[INFORMATION]
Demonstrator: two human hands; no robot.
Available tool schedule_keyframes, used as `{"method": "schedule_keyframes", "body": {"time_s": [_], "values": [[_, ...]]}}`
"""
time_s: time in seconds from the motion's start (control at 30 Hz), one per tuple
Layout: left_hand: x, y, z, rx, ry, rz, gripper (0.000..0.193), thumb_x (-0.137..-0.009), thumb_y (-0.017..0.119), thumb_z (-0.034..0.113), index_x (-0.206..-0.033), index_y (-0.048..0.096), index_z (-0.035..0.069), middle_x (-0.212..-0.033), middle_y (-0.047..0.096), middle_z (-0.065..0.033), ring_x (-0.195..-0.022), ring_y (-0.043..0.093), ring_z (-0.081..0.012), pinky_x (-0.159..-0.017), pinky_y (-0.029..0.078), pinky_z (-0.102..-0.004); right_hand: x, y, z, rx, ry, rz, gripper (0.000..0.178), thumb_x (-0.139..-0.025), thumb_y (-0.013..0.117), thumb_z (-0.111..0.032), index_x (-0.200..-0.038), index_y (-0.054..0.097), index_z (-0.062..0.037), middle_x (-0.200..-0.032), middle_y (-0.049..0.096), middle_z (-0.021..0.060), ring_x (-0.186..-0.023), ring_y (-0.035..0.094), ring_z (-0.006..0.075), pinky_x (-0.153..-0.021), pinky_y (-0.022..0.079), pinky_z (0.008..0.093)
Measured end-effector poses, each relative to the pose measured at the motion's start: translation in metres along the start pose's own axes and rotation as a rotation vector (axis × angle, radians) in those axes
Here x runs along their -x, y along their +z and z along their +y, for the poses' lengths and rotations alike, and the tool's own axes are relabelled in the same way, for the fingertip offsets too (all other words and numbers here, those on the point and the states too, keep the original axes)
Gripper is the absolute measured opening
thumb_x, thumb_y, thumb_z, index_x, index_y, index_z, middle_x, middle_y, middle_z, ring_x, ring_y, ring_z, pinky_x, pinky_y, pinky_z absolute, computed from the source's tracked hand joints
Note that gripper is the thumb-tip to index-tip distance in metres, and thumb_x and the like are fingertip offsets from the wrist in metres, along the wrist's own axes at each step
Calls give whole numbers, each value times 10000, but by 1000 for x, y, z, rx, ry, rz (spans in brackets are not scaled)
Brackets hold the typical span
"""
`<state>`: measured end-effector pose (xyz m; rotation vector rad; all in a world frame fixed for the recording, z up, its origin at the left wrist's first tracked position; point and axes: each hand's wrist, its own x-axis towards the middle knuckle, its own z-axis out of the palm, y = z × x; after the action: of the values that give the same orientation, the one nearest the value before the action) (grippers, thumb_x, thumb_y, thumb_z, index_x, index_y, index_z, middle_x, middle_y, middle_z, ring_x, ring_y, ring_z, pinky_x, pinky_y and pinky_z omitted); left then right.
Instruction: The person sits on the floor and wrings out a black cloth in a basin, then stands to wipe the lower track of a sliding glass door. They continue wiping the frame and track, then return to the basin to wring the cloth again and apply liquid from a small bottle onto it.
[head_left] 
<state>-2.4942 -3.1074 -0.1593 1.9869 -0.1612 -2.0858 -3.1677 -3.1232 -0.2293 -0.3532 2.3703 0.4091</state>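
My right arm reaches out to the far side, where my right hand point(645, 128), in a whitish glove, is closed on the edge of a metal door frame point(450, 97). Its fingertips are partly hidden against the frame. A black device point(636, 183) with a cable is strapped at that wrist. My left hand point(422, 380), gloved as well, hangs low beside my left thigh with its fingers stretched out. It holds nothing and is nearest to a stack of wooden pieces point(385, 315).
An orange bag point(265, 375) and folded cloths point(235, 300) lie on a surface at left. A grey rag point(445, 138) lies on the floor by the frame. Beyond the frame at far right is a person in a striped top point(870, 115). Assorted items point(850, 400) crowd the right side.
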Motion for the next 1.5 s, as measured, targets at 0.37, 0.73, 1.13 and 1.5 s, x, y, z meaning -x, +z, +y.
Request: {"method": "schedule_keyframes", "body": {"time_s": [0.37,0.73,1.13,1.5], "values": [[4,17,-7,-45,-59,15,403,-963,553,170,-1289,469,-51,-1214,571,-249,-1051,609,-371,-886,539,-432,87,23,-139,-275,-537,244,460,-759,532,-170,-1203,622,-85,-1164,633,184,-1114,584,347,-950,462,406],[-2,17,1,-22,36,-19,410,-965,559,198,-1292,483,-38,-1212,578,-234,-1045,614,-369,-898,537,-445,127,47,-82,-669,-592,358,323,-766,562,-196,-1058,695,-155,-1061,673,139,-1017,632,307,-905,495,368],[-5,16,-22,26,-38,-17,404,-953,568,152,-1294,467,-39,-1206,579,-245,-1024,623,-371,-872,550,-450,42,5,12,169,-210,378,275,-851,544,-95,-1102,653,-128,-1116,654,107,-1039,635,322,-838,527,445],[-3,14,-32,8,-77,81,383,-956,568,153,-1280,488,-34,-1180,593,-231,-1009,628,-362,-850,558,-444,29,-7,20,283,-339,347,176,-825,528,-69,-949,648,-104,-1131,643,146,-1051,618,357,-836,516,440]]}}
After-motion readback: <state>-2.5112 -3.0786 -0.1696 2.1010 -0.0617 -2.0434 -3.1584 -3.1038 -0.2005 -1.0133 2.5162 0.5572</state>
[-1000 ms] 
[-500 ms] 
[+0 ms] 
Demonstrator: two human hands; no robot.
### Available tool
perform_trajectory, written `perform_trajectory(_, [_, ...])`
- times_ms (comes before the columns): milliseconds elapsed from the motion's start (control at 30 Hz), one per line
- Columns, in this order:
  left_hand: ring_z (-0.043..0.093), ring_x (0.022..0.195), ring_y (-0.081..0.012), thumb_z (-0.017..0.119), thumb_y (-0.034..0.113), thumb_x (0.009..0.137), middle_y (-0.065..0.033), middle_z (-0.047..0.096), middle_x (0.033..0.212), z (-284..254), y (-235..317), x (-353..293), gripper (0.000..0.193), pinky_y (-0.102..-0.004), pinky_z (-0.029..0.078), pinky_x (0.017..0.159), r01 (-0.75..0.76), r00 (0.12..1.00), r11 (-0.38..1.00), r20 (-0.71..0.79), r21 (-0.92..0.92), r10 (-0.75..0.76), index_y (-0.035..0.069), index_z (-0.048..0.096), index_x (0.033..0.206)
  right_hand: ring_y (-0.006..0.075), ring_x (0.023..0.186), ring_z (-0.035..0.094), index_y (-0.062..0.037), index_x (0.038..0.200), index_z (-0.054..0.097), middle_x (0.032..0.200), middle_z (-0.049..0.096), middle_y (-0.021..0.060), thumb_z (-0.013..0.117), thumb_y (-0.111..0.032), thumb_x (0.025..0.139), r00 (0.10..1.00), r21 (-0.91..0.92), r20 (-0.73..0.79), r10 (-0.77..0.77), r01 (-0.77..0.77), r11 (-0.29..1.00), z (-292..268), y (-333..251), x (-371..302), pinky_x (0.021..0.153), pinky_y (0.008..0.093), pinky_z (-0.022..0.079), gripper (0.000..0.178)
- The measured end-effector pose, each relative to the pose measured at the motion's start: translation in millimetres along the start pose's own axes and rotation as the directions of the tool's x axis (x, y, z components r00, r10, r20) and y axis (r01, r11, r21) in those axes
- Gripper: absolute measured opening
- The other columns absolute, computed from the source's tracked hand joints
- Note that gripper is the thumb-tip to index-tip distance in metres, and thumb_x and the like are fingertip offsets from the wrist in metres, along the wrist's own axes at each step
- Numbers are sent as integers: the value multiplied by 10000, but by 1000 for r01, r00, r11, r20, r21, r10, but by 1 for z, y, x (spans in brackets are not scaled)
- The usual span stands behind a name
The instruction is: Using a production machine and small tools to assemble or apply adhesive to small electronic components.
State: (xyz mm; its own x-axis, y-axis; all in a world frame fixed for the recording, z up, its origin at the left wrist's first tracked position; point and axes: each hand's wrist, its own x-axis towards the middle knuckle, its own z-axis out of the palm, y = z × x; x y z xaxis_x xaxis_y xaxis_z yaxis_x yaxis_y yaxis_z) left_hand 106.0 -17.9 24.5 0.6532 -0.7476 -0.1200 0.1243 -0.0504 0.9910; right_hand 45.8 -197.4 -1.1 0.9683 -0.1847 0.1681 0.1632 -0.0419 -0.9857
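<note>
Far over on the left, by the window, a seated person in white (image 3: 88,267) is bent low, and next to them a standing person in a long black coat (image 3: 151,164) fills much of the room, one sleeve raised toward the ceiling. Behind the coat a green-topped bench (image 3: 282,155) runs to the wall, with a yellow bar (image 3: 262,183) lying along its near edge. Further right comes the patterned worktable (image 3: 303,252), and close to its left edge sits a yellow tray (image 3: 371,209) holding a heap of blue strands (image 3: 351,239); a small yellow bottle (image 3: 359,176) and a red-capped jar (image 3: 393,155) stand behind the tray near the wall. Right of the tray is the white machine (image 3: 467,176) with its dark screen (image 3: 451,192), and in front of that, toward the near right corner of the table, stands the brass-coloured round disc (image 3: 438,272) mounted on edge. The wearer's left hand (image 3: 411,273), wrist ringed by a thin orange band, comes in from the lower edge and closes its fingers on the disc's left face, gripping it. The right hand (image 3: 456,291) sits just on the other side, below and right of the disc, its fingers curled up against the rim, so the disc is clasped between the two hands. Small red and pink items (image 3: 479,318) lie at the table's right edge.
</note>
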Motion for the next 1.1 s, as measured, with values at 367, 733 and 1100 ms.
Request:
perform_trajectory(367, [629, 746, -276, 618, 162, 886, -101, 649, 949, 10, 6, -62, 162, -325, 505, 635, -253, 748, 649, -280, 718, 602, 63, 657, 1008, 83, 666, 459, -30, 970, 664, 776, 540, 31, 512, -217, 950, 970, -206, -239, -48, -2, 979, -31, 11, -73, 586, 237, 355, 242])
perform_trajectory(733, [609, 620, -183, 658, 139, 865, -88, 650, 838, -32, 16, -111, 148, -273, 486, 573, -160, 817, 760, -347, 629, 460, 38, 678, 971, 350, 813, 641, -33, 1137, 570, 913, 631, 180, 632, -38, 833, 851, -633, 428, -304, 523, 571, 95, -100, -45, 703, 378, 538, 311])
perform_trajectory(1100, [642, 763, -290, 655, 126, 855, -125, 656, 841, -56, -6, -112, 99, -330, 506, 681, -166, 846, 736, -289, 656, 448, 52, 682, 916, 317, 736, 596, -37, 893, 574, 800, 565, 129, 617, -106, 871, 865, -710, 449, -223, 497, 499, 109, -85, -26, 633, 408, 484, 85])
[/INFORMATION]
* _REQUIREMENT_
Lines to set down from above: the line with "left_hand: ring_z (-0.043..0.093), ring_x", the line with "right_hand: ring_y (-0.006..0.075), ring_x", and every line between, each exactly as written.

* _THE COMPLETED TASK_
  left_hand: ring_z (-0.043..0.093), ring_x (0.022..0.195), ring_y (-0.081..0.012), thumb_z (-0.017..0.119), thumb_y (-0.034..0.113), thumb_x (0.009..0.137), middle_y (-0.065..0.033), middle_z (-0.047..0.096), middle_x (0.033..0.212), z (-284..254), y (-235..317), x (-353..293), gripper (0.000..0.193), pinky_y (-0.102..-0.004), pinky_z (-0.029..0.078), pinky_x (0.017..0.159), r01 (-0.75..0.76), r00 (0.12..1.00), r11 (-0.38..1.00), r20 (-0.71..0.79), r21 (-0.92..0.92), r10 (-0.75..0.76), index_y (-0.035..0.069), index_z (-0.048..0.096), index_x (0.033..0.206)
  right_hand: ring_y (-0.006..0.075), ring_x (0.023..0.186), ring_z (-0.035..0.094), index_y (-0.062..0.037), index_x (0.038..0.200), index_z (-0.054..0.097), middle_x (0.032..0.200), middle_z (-0.049..0.096), middle_y (-0.021..0.060), thumb_z (-0.013..0.117), thumb_y (-0.111..0.032), thumb_x (0.025..0.139), r00 (0.10..1.00), r21 (-0.91..0.92), r20 (-0.73..0.79), r10 (-0.77..0.77), r01 (-0.77..0.77), r11 (-0.29..1.00), z (-292..268), y (-333..251), x (-371..302), pinky_x (0.021..0.153), pinky_y (0.008..0.093), pinky_z (-0.022..0.079), gripper (0.000..0.178)

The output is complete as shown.